An den Palästen und Pensionen vorbei wählt Gott den Stall. Er setzt sich auf den letzten Platz. Auch die Menschen, die Kunde davon erhalten, sind keine großen, sondern kleine Leute: Hirten, Leute am Rande der Gesellschaft. An Weihnachten feiern wir eine nicht standesgemäße Geburt: In einem Stall geboren zu werden, ist asozial. Nicht standesgemäß für den Gottessohn ist der Besuch ungebildeter Hirten, erst recht nicht standesgemäß der Empfang von Ausländern, darunter sogar ein Dunkelhäutiger.

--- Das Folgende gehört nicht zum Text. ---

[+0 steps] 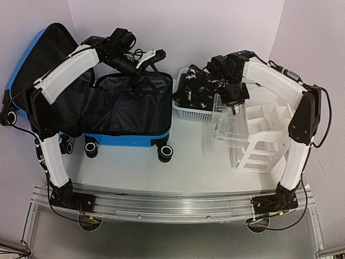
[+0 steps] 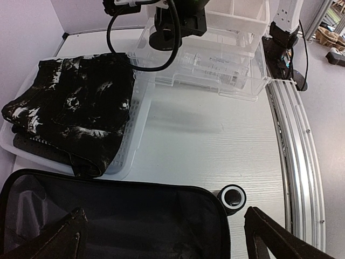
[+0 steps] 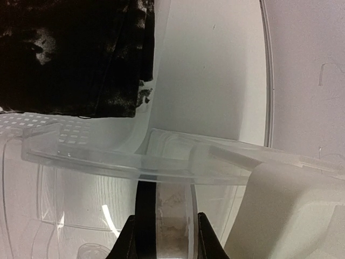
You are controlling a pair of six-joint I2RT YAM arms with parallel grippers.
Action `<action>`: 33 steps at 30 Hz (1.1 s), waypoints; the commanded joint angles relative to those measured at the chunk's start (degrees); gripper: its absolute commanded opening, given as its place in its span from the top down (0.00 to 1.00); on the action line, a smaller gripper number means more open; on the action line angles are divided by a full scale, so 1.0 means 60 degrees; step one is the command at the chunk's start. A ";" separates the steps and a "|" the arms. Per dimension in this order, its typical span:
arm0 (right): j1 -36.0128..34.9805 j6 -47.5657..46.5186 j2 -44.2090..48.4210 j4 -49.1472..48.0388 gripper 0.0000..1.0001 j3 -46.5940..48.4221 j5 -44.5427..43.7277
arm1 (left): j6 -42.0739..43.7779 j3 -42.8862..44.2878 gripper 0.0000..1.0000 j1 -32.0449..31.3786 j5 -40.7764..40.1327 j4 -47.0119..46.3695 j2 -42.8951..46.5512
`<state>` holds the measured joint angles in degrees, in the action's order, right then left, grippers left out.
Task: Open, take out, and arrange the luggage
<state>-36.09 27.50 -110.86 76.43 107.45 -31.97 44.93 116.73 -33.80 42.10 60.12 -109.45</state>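
The large bright blue hard-shell suitcase [image 1: 129, 139] lay open on the left of the white tabletop [image 1: 183, 172], with the left tool [image 2: 164, 216] spread wide above its black lining. Stiff, bulky and apt to roll on its wheels, it looked best gripped at the firm zipper rim, not the slack lining. The right tool [image 3: 161, 229] pinched the wall of a clear plastic box [image 1: 226, 129].

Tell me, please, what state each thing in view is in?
luggage: open, lid raised against the wall.
left gripper: open, holding nothing, over the luggage.
right gripper: shut on the clear box's wall.
clear box: gripped, between basket and organizer.
basket: holding the clothes.
clothes: folded, black and white, in the basket.
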 commanded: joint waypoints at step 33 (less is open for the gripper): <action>-0.0990 -0.1355 0.0820 -0.0518 0.72 0.1393 0.4176 | -0.0004 0.0021 0.00 -0.0035 0.0050 0.0121 0.0510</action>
<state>-37.42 22.92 -109.05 76.56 117.71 -13.62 44.95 116.46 -33.80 42.04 60.18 -109.45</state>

Das Krippenbild im Dom muss man suchen gehen, hinten im Kirchenschiff, an einem Seitenaltar. Eigentlich nicht standesgemäß. Fast könnte man die schöne Malerei übersehen. Doch der Platz passt: Wo die am Rande sind, da ist die Mitte. Wenn Christus heute auf die Welt käme, wo stünde seine Krippe? Wieder in einem Stall bei Bethlehem – schutzlos zwischen verfeindeten Parteien? In der Flüchtlingsunterkunft oder im Seniorenheim? Wo stünde die Krippe in unserer Stadt, in unserer Gemeinde? Beim Obdachlosen? Oder in der Familie, die um ihren schwerkranken Vater bangt? Oder bei der verlassenen schwangeren Frau, mutterseelenallein mit dem werdenden Leben unter ihrem Herzen? Oder beim jungen Pärchen, das gerade jetzt für das neue Jahr den Vorsatz fasst, Jesus in seine Mitte zu nehmen? Oder wählt Christus das Bett einer alten Frau, pflegebedürftig und dabei ganz dem Herrn ergeben?

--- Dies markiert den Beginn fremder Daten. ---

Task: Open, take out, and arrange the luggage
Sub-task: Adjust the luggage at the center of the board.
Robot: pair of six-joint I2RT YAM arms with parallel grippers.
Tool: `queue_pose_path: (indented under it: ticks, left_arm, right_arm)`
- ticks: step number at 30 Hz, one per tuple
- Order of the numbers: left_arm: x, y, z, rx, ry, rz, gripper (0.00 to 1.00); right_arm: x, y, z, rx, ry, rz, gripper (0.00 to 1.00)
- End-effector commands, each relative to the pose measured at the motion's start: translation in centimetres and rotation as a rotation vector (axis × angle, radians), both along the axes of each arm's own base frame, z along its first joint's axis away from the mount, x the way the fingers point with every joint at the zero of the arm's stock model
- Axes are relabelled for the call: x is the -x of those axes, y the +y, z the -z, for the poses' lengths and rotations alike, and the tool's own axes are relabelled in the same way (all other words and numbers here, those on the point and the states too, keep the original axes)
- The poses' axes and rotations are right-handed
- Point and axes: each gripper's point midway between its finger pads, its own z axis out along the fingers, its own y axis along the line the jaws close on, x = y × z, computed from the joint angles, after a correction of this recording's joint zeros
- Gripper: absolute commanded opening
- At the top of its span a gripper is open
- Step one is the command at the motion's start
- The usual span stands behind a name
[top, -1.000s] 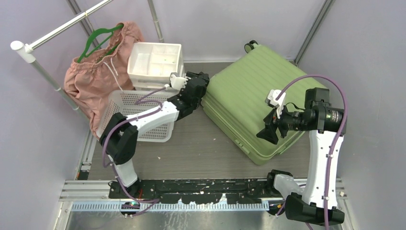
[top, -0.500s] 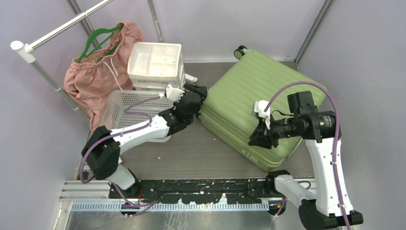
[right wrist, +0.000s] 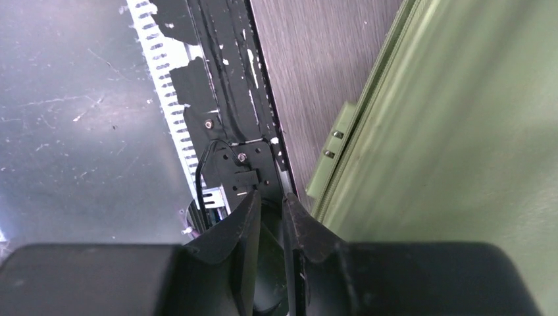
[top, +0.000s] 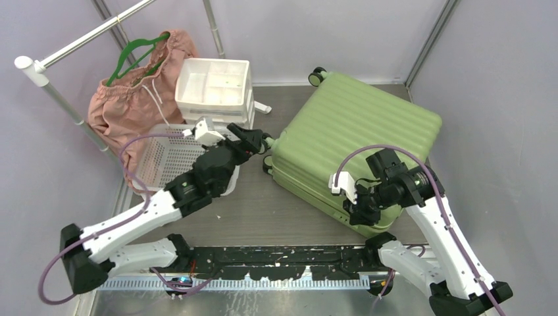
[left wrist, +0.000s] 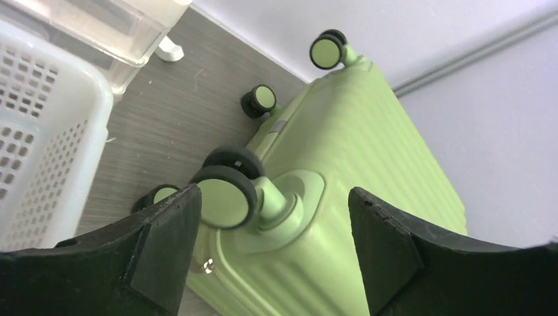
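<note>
Three lilac-grey walls box in a grey wood-grain table, where a light-green ribbed case lies shut and flat on one broad side, right of centre. Its long axis runs skew across the table, with the wheel end turned left toward a white perforated basket and the other end toward the right wall. Its near corner sits close to the black base rail. At far left a pink garment hangs on a green hanger from a white rod. A white drawer unit stands just behind the basket. The left arm stretches low past the basket's near corner to the case's wheel end. There the left gripper has its fingers spread wide and holds nothing. In the wrist view they frame one corner wheel, with the left finger's edge right beside it, though contact cannot be told. The right arm bends over the near end, with the right gripper just beside the case's seam edge and above the base rail. Its fingers are drawn almost together, leaving only a thin slit with nothing seen in it. Four small dark-and-green wheels show at the case's left end.
</note>
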Motion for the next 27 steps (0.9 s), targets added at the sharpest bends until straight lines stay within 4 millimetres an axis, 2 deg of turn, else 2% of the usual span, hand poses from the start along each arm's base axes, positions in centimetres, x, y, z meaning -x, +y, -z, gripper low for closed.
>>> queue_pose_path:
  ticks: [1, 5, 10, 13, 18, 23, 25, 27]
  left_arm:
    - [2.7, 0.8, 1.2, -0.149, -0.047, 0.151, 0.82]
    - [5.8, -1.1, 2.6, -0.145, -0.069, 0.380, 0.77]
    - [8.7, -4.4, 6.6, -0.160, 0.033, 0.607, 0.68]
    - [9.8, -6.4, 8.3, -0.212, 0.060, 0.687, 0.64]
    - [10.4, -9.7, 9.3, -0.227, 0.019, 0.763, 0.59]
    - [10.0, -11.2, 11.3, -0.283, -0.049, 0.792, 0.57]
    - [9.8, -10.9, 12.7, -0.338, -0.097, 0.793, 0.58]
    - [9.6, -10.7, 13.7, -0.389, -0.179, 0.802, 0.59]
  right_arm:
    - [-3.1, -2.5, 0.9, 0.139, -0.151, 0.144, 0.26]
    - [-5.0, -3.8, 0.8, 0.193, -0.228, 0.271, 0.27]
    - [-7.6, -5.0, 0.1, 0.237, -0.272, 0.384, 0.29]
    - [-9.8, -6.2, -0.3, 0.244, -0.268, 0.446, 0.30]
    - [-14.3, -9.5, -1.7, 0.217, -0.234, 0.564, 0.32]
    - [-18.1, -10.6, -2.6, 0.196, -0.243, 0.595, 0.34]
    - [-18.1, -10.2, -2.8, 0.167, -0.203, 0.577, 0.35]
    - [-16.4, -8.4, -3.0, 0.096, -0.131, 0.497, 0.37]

Zurück zum Kunstwerk im Dom: Der Maler Jörg Stocker stellt nicht nur Weihnachten dar, er zeichnet ein Bild der Eucharistie. Das Kind liegt auf einem Tuch, einem Korporale, das der Priester bei der hl. Messe ausbreitet, ehe er die eucharistischen Gaben bereitet. Die Engel sind in Dalmatiken gehüllt, Gewänder der Diakone. Und Josef hält eine Laterne hin, um den heiligen Raum des Geheimnisses auszuleuchten: Das erinnert ans ewige Licht. Die Details auf der linken Seite des Bildes zeigen einen Tisch, auf dem Brot und Becher bereit stehen, als ob sich im Stall von Bethlehem schon der Raum für das eucharistische Mahl auftut.

Ein wirklich anspruchsvolles Weihnachtsbild! Seine Botschaft sollen wir hinaustragen zu denen am Rand. Denn wo die am Rande sind, da ist die Mitte. Eine Gemeinde, die bei festlichen Gottesdiensten nur um ihre Krippe tanzt, läuft Gefahr, Christus zu ihrem goldenen Kalb zu machen. So wird Christus leblos, noch ehe er in ihr geboren werden kann.

Ich wünsche Ihnen privat, für Ihren Freundes- und Familienkreis sowie für das Leben in Ihrer Glaubensgemeinschaft, dass Sie etwas von der Gottesgeburt erfahren dürfen und andere mit der Freude über das neue geistliche Leben anstecken. Frohe und gesegnete Weihnachten!